In Ireland Pathways was rolled out quite swiftly from 2012-2014, and the differences in the experiences of those we interviewed over time was marked. In 2012 we found that individuals who were made redundant generally tended to experience deprivation (in the sense of Jahoda’s classic theory). Especially strong was the decline of a sense of meaning and identity and the time-structure of the day. These feelings tended to intensify over the first few months of unemployment, but often tended to abate over time, as other, non-work identities and activities came to have more importance. However, under Pathways in 2014 there were a number of distinctly observable differences:

  1. Individuals tended to incorporate the concepts and concerns of the welfare office. For instance, some declared that there was no point in ‘being picky’ about employment opportunities and that their ‘standards had dropped’, they ‘would consider anything’, and so forth. So, the policy achieves something of its aim in increasing willingness to take any job, yet does so through the threat of sanctions, so that the labour market is not free but coercive. Many expressed resentment at this and found ways of resisting.
  2. Our respondents generally tended to feel under suspicion by the welfare office, as if their job searching efforts never were enough. Lack of employment was strongly defined as a personal failure rather than a deficiency of the economy (as per Sharone’s research in the US). The proliferation of interventions and meetings with the office was not seen as the offer of more support, but the intensification of pressure.
  3. Under these conditions, more individuals tended to have negative experiences. Many described themselves as depressed, and some had been clinically diagnosed as such since becoming unemployed. These elements emerge from unemployment outside harsher benefit conditionality.

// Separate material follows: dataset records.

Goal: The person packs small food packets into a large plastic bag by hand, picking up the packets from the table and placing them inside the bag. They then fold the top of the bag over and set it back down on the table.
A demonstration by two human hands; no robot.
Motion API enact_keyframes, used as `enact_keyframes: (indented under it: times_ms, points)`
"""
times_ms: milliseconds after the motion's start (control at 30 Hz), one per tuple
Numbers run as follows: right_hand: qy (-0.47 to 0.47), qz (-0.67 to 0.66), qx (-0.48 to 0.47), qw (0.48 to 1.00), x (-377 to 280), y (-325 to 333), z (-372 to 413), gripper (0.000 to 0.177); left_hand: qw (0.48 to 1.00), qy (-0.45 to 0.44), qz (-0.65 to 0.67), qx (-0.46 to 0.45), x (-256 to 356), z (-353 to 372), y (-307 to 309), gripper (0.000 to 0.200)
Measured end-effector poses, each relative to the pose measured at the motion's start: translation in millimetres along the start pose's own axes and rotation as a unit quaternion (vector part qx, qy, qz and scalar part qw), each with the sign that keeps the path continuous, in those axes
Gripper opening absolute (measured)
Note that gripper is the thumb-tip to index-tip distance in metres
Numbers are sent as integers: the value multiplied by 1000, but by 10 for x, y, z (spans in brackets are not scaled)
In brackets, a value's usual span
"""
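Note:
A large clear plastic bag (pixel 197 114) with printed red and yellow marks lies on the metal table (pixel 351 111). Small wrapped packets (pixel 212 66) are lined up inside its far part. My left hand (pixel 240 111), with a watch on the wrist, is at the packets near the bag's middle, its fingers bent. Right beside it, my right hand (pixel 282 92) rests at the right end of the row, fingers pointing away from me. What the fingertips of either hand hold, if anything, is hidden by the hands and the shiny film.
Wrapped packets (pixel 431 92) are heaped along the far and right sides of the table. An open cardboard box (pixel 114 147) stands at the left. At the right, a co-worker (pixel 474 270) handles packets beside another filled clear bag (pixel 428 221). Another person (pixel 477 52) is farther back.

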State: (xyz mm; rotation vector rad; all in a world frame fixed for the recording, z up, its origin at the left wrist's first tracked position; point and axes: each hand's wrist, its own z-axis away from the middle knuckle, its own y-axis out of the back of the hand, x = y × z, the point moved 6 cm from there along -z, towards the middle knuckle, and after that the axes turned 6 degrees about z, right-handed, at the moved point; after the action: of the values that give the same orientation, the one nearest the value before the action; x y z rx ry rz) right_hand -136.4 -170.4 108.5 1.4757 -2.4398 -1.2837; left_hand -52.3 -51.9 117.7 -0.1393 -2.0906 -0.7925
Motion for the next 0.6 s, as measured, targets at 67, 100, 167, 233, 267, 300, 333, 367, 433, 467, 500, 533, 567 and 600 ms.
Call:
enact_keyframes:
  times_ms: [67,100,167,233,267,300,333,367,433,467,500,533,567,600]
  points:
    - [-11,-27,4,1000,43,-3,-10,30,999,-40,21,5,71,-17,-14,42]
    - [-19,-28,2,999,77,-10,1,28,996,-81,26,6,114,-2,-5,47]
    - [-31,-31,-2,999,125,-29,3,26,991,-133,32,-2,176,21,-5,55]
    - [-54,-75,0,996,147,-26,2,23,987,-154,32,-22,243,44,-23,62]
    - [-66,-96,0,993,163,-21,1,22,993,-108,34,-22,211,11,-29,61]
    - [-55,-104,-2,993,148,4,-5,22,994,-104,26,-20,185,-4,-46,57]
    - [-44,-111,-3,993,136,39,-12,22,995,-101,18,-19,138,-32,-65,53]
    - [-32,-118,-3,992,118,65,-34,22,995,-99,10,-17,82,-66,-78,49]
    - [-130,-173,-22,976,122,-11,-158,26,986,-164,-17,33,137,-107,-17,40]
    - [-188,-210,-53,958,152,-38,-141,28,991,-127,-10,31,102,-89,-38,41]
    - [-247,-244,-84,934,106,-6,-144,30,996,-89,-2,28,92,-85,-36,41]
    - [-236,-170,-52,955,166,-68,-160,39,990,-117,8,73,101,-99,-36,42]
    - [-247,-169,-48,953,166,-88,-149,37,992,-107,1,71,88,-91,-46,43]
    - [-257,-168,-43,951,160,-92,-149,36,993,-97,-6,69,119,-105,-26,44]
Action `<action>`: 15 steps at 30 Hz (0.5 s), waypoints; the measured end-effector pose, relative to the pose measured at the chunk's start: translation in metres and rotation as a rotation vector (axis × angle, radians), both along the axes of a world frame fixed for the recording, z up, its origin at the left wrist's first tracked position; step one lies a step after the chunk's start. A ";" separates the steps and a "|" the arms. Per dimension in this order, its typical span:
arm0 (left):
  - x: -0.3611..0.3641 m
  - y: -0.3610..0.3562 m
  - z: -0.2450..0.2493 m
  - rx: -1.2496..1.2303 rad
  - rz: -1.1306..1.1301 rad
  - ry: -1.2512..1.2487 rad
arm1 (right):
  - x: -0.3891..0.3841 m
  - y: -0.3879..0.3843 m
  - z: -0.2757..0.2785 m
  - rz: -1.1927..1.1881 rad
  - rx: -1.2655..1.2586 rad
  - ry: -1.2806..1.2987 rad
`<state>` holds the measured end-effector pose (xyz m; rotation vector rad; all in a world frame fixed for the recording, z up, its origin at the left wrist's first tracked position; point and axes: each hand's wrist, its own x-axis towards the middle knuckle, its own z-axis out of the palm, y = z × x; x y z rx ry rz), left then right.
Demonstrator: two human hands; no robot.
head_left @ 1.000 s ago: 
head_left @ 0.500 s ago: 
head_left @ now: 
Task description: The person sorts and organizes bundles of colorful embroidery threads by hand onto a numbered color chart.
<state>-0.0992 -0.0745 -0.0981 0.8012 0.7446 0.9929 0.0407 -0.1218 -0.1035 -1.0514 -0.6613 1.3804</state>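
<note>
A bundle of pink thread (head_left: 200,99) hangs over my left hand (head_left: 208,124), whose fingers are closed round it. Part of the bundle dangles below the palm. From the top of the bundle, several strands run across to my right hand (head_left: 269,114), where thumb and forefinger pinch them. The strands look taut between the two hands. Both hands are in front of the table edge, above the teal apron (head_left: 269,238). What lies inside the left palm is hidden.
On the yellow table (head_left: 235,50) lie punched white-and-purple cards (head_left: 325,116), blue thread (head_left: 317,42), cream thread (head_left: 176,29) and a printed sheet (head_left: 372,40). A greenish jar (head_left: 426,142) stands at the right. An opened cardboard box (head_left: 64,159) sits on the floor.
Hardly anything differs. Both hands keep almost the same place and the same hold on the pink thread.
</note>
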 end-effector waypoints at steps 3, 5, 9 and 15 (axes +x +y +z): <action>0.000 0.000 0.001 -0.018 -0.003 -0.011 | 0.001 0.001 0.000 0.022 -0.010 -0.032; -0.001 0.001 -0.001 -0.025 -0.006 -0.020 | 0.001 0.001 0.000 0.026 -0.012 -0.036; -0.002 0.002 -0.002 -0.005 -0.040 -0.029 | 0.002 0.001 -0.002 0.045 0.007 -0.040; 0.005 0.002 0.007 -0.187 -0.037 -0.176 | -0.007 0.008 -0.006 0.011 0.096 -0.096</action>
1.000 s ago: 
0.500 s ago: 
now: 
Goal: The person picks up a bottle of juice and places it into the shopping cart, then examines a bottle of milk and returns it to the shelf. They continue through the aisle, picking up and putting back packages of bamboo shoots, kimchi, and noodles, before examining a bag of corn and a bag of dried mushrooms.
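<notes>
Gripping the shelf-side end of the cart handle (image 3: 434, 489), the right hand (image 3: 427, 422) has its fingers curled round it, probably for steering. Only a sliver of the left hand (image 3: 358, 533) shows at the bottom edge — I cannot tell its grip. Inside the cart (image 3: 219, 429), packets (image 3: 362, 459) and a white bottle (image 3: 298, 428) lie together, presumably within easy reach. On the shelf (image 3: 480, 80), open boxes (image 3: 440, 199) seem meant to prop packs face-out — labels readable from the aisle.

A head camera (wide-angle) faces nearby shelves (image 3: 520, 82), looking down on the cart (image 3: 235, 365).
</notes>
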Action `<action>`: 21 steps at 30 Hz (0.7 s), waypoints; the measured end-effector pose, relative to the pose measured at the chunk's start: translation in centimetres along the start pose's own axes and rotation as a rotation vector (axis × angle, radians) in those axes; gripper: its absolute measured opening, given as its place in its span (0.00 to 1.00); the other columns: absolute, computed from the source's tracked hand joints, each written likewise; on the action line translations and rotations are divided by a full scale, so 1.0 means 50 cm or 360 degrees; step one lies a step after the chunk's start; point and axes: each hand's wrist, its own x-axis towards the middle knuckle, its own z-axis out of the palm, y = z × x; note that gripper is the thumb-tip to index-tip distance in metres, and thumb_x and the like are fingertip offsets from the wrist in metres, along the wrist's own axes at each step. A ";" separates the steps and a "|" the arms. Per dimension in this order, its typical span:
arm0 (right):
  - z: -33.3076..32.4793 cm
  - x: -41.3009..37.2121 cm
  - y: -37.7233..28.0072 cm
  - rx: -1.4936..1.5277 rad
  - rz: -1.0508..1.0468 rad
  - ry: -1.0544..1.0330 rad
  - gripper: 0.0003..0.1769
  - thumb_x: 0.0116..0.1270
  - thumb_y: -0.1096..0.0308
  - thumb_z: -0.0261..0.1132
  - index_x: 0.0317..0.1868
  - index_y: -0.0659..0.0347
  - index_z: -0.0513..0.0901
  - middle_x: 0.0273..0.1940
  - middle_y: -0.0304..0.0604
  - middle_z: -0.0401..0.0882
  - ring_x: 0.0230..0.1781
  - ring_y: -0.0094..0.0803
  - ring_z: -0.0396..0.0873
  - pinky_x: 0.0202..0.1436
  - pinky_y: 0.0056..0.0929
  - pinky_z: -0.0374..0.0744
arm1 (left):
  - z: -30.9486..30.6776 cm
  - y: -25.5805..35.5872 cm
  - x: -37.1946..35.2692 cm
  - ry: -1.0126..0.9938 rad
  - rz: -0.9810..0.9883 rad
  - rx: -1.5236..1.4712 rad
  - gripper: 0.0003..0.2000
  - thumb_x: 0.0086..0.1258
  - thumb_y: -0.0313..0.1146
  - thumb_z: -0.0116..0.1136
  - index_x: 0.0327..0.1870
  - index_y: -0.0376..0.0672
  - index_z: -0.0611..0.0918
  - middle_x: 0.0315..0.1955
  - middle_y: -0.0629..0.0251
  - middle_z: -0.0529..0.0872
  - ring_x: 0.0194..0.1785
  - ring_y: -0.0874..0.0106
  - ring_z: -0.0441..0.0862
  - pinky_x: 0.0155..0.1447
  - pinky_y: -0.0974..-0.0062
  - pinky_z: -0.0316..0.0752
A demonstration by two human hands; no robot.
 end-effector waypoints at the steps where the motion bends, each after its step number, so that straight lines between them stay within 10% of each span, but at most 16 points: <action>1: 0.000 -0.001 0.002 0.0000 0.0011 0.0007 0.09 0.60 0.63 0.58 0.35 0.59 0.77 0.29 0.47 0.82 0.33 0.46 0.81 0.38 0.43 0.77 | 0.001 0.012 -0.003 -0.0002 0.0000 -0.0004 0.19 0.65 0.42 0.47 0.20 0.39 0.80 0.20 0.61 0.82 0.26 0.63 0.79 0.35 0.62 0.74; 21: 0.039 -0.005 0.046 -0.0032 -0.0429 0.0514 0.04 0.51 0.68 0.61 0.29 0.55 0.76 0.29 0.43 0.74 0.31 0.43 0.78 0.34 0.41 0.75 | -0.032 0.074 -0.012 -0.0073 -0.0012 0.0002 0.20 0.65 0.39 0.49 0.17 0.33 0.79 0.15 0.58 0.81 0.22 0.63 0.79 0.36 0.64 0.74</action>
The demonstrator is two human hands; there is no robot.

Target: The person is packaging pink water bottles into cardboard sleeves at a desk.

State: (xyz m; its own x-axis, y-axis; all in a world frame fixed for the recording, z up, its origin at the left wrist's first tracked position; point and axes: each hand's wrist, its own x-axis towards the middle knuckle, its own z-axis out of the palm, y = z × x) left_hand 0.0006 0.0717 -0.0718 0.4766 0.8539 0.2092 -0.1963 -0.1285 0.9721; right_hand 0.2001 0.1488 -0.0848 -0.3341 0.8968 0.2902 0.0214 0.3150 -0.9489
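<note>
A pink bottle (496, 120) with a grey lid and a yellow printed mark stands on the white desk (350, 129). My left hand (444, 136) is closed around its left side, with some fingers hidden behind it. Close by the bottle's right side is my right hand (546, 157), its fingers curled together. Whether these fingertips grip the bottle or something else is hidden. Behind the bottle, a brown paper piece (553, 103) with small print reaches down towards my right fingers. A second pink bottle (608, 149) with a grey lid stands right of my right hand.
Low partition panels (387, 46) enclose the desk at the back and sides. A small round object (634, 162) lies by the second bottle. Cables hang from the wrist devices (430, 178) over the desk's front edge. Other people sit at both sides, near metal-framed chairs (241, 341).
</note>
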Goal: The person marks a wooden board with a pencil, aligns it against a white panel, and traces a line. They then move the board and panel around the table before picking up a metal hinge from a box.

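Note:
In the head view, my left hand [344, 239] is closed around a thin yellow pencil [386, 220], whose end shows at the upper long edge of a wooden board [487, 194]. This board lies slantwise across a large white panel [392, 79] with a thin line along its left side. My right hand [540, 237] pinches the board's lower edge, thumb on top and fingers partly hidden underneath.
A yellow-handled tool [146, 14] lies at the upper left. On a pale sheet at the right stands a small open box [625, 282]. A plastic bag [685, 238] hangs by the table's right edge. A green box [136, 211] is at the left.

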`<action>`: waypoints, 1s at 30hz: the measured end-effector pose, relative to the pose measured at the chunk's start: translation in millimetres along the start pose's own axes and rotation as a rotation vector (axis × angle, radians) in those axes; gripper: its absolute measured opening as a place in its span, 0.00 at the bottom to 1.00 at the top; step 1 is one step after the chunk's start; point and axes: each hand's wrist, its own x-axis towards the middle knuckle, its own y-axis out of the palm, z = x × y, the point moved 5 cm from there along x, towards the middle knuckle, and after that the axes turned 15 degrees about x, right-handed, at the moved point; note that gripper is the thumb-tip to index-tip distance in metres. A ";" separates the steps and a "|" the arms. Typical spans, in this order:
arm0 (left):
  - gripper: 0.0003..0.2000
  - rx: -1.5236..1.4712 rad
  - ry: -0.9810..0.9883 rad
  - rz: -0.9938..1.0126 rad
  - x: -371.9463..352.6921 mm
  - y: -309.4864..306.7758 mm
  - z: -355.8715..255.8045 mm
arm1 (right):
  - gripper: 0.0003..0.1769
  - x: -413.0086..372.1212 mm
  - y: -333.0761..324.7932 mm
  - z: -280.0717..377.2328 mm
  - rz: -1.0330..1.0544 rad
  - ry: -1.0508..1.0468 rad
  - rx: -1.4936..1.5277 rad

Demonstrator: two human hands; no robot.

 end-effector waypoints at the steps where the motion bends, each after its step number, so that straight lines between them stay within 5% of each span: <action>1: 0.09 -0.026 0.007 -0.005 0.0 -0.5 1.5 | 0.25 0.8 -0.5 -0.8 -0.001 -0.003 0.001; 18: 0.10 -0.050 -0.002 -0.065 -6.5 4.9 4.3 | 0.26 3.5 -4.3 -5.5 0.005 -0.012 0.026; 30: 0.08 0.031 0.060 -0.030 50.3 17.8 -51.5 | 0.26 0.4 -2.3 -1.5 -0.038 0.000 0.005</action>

But in the latter, people distinctly linked the institutional pressure to seek work with their negative feelings, especially the pressure to take up education or internships or lose benefits.

From our analysis of these interviews and other elements, we developed an alternative theory of unemployment. We argue that unemployment is not a natural or neutral economic category, but one which is created by statistics, discourses and institutions which is inscribed on individual subjects, forming them into job-seekers, despite resistances (an experience created by governmentality, in Foucault’s sense). Thus, the sorts of welfare regime, the level of benefit conditionality and the surrounding apparatus of ‘activation’ schemes serve to transform the experience of unemployment, against the backdrop of historical factors and cultural norms.

While announced as ‘radical’ new welfare policy in 2012, Pathways itself gains less media coverage than ‘welfare fraud’ stories. Indeed, journalists often need to briefly summarise the entire system before discussing it, indicating that public understanding of the changes is low. The policy objective to have been ‘seen to be doing something’ is no more a justification for recasting the welfare system. We take some comfort from the relatively restrained approach to sanctions. Just 2% of the unemployed in Ireland have had their payment reduced by one quarter, compared with the UK where one in six have had their whole benefit suspended. However, the trend towards more frequent, harsher and longer use of sanctions is clear. Moreover the consequences of benefit conditionality can also be seen in the growth of precarious labour in Ireland, and persistently high rates of emigration.

Clearly, a ‘governmental’ transformation of the labour market, and society in general, is underway, and its long-term consequences are likely to be problematic. With the economic crisis in Ireland abating, it is important that there is a thorough and informed public debate about the kind of welfare system we want to have; and what kind of a society we wish to be.